Key Takeaways
- The government is making initial offers to drugmakers in a new negotiation process over how much Medicare will pay for 10 commonly prescribed drugs.
- Any savings negotiated will take effect in 2026.
- The program, created by the Inflation Reduction Act of 2022, is unpopular with pharmaceutical companies, who are suing to stop it.
- This is the first time that the government has negotiated drug prices instead of paying what the companies charge.
For the first time, Medicare is set to begin negotiations with drugmakers over how much the government and beneficiaries pay for some of the most common prescription medicines.
The government is making initial offers Thursday in negotiations over the price of 10 commonly prescribed drugs, the White House said. The list includes Eliquis, a blood clot medication, and Jardiance, a diabetes medication, which are used by millions, as well as some rarely used but extremely costly drugs. For example, Imbruvica, a blood cancer medication, costs Medicare $133,178 a year for each of the 20,000 people who use it.
All told, Medicare spent $46.5 billion, and people enrolled in the federal health insurance program for seniors paid a total of $3.4 billion for the drugs, according to the Department of Health and Human Services.
“I think that goes without saying Americans pay far too much for prescription drugs,” Xavier Becerra, secretary of the Department of Health and Human Services, said on a conference call with reporters. “There are families throughout America who make real sacrifices to afford their medications.”
Multiple drug companies filed lawsuits in federal court beginning last summer, to stop the process including Merck, (MRK) Bristol Myers-Squibb (BMY) and Johnson & Johnson (JNJ). The companies argue the law is unconstitutional and the negotiating process is coercive.
Companies must either follow the government’s negotiation process, pay an extra tax, or else not have their products eligible for reimbursement from Medicare or Medicaid—effectively cutting them out of the U.S. drug market.

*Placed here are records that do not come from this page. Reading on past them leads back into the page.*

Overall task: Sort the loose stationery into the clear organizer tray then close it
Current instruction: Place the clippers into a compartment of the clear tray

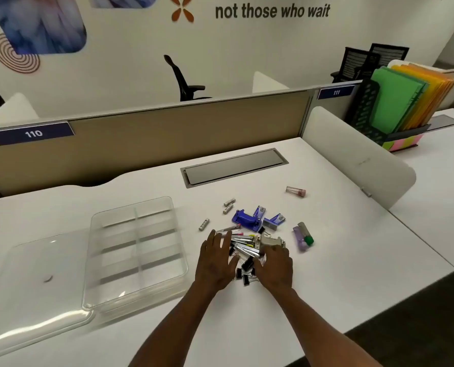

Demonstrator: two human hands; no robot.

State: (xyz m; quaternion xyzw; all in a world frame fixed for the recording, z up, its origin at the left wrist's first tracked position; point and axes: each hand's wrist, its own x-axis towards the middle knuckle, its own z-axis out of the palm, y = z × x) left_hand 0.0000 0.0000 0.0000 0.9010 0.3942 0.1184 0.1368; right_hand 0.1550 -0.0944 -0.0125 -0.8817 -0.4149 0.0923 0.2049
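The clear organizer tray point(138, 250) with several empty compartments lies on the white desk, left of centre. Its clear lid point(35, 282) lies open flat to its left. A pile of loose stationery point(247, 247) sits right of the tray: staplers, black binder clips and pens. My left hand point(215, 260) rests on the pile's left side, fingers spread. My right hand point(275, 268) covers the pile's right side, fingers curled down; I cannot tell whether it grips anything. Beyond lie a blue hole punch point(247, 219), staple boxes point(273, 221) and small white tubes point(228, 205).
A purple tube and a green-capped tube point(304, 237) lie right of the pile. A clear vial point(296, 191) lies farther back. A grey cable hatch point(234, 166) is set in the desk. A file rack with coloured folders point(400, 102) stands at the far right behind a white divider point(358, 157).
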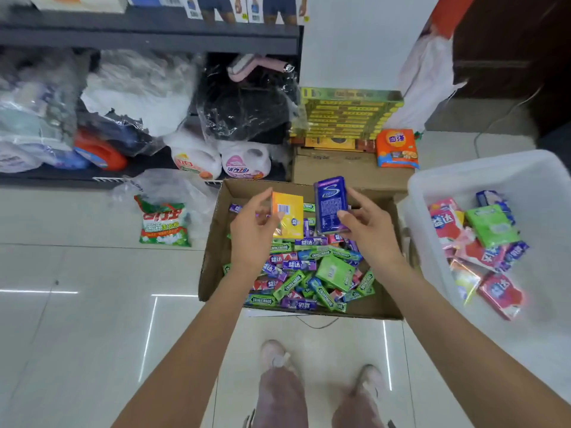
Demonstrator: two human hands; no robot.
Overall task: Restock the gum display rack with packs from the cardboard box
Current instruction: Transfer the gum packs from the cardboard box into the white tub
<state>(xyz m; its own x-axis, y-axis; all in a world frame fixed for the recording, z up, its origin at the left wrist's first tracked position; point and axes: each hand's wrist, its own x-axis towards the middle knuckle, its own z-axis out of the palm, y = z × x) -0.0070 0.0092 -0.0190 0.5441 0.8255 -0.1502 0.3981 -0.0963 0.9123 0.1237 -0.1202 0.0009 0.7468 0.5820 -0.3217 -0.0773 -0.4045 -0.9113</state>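
Observation:
An open cardboard box [216, 242] lies on the floor in front of me, filled with several green, purple and red gum packs [309, 267]. Above the box my left hand [251, 230] pinches a yellow gum pack [289, 216] with its barcode facing me. Beside it my right hand [367, 227] grips a dark blue gum pack [332, 205], held upright. At the right stands a white plastic bin [482, 174] holding several pink, green and blue gum packs [482, 239]. No display rack shows in view.
A dark shelf [148, 35] at the back carries plastic-wrapped goods and detergent bottles [244, 163]. A detergent bag [163, 223] lies left of the box. Stacked yellow-green boxes [349, 118] and an orange bag [397, 148] sit on a closed carton behind it. My feet stand below.

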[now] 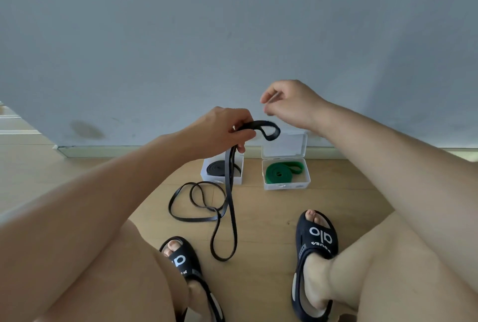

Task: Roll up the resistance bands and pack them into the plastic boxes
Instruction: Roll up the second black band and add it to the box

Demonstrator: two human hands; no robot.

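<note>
My left hand (227, 127) pinches the black band (230, 192) at frame centre, its end looped, the rest hanging to the floor. My right hand (289, 104) hovers loosely curled, holding nothing. The hanging tail could tangle, spoiling 1 tight roll.

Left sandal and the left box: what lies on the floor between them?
Head view: the loose black band, in tangled loops on the wood floor, lies between the left sandal and the left box.

Bare arms and legs, black slide sandals (316, 239) with white lettering across the straps
</note>
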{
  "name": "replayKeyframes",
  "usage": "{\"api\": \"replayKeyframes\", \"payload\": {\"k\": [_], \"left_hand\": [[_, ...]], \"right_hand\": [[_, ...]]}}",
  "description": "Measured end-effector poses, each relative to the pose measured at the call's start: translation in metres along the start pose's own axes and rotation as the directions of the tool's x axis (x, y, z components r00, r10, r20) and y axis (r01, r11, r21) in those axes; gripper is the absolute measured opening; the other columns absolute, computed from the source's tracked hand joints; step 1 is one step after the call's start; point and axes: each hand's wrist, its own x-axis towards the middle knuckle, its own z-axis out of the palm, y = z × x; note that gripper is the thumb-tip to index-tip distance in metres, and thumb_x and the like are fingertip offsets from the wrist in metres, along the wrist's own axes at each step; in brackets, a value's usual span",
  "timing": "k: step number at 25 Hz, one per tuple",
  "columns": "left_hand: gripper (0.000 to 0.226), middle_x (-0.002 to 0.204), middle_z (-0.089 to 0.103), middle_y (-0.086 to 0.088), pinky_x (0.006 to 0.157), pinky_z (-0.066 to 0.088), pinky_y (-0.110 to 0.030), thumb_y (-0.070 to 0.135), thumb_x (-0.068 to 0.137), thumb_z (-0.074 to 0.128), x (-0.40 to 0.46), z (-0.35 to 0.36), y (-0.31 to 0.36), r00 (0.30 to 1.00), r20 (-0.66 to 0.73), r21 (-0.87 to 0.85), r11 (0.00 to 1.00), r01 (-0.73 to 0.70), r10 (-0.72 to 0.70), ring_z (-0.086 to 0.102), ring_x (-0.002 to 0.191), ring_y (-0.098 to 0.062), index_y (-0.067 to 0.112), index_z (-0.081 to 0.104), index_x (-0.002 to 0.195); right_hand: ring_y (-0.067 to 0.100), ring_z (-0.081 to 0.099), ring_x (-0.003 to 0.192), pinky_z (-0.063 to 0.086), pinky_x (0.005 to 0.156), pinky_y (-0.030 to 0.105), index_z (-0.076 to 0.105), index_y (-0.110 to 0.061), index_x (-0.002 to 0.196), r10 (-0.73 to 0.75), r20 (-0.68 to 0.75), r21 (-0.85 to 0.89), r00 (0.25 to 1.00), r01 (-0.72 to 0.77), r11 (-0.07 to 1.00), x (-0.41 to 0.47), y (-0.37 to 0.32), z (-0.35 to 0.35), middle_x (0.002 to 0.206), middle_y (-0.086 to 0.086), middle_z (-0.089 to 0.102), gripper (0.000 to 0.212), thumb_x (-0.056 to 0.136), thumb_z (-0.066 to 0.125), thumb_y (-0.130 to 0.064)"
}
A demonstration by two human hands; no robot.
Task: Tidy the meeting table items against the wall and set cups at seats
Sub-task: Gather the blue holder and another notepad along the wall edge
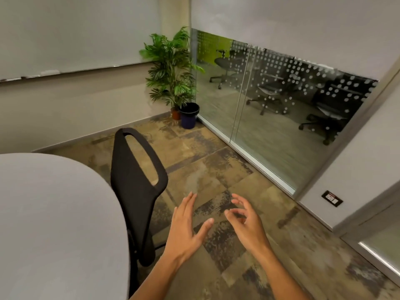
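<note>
The big gray desk (54, 213) fills the left side, and the part of it that shows has nothing on it: no cups and no meeting things can be seen anywhere, so they are likely on a part of the desk that is cut off at the left and bottom edges of the view. That is the first thing that could go wrong: the person is looking at the floor (216, 169) and the glass wall (270, 109), away from the desk, so they may have to turn round to find the things to tidy. A black chair (136, 180) stands right at the rounded edge of the desk, with its back close to the left hand (186, 226). If the person steps or reaches toward the desk, an arm or a leg could bump the chair and roll it away from its seat place. The chair's seat and wheels are hidden behind the desk edge and the chair back. In the far corner a green plant (171, 68) and a dark bin (189, 115) sit on the floor, well away from the hands. The left hand is open and flat, fingers spread, holding nothing. The right hand (244, 221) is open too, with its fingers curled a little, and it holds nothing. Both hang over the floor, just beside each other and not touching. The small things on the whiteboard (75, 33) ledge are too blurry to name.
</note>
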Motion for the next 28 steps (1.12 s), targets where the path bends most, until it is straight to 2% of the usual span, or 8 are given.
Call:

If you take any of the 10 drugs, don’t expect them to immediately get cheaper—any price changes negotiated wouldn’t take effect until January 2026.
The drug negotiations are one of several provisions created by the Inflation Reduction Act of 2022 designed to reduce how much people pay for medications. The act also capped insulin costs at $35 a month for diabetes patients on Medicare and capped annual out-of-pocket drug payments at $3,500 per year starting in 2025, and $2,000 per year starting in 2026 for some beneficiaries.